But like Ada, I could tell a half-truth. “Last I remember, I was riding my horse and fell, then I was here.”
He nodded as he came closer. I still couldn’t see his face within the shadow of his hood, its depths inexplicably dark. But I felt him squinting at me. “Do I know you?”
“Perhaps if you took off your cloak, I could tell if we’ve met.”

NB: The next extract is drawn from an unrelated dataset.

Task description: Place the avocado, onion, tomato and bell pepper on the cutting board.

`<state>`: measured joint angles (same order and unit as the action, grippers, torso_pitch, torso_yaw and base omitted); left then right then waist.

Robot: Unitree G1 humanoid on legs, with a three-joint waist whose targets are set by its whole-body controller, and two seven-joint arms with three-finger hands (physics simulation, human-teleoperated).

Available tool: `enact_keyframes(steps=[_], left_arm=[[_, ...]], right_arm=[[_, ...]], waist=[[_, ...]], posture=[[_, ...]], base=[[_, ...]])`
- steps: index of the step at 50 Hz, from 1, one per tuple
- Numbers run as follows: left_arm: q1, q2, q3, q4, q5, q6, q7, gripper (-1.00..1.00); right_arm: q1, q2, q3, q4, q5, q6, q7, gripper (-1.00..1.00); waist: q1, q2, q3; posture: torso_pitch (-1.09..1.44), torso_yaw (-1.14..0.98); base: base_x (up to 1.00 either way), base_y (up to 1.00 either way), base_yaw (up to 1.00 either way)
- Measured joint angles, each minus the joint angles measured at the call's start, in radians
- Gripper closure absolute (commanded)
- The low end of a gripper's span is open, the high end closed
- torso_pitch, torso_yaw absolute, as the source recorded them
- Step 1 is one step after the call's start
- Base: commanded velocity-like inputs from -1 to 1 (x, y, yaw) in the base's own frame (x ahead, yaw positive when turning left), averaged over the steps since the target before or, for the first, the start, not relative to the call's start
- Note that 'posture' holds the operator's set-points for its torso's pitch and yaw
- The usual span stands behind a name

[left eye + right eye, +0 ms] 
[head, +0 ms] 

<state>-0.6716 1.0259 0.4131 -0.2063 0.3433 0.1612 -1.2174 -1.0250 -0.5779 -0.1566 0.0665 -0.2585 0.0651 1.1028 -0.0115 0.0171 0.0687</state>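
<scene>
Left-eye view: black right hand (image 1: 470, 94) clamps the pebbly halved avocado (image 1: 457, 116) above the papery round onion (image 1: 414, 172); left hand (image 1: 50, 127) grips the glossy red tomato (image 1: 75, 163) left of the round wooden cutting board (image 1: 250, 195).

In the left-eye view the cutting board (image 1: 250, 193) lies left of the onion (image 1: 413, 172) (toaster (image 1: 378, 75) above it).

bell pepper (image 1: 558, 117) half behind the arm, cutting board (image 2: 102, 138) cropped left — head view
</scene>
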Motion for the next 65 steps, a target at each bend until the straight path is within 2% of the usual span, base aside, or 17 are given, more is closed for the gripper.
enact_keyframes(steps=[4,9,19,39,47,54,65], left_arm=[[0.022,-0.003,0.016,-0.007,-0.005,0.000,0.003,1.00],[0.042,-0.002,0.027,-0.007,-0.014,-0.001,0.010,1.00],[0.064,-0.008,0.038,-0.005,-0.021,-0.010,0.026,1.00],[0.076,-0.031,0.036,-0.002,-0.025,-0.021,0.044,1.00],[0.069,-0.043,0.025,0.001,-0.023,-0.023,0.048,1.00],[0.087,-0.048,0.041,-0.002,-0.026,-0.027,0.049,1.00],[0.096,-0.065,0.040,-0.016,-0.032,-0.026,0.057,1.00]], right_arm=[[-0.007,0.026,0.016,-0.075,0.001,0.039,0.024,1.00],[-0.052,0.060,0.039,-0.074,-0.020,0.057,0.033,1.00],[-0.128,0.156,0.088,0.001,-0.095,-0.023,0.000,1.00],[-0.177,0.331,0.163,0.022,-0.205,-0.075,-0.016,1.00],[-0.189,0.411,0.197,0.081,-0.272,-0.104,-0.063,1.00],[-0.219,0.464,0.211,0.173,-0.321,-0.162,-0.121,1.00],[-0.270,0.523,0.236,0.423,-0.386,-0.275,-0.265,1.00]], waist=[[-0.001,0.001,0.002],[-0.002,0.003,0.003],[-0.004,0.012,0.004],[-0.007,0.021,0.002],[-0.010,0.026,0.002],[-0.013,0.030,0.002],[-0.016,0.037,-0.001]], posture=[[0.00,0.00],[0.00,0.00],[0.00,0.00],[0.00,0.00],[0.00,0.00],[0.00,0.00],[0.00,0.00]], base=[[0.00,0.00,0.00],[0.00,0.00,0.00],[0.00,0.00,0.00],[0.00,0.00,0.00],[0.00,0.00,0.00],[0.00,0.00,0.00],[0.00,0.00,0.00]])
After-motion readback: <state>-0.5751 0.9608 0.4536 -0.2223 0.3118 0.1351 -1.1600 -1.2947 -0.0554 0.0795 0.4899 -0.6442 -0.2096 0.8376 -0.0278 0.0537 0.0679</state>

He chuckled dryly. “Nice try. But the greater mystery isn’t who you are, but what you are. I’ve seen and heard a lot of strange things, but you are one of the strangest. You’re the last thing I expected to find when I decided to come here.”
“And why did you?”
“Because I heard that this castle had erupted in gigantic thorns. I had to come see what the fairies were guarding, or hiding, that could be of use.”
“How do you know it was fairies?”
He scraped the back of the knife against his unseen jaw, eliciting the rasp of a stubble. “Sorcerers don’t have this much sway over the earth’s magic, not to mention the concept of a thorn gate is very reminiscent of the Spring Court. Or so I’ve heard.”
Of course. The thorns must be another manifestation of the Spring Queen’s curse, a retaliation for having it amended, making it impossible for any savior to reach me. None of those sent my way had been able to bypass the thorny barrier.
Now this bandit had. The only one who hadn’t come for me at all, and probably the last man on the Folkshore who could be described as “the noblest of men.”
But he was the only one who could see me.
What did that mean for me now?
“You must be comatose from that fall off your horse,” he reasoned, talking more to himself. “But what could have made you a ghost, if your body still breathes?”
“I’m not a ghost.”
He leaned against one of the bedposts. “If you’re not a ghost, and you insist this is not your dream-self, then what are you? An apparition?”
“I’m not sure what I am, but we both know I’m not dead.”
“Maybe you’re half-dead?” he suggested. “A disembodied soul of sorts, halfway to the afterlife.”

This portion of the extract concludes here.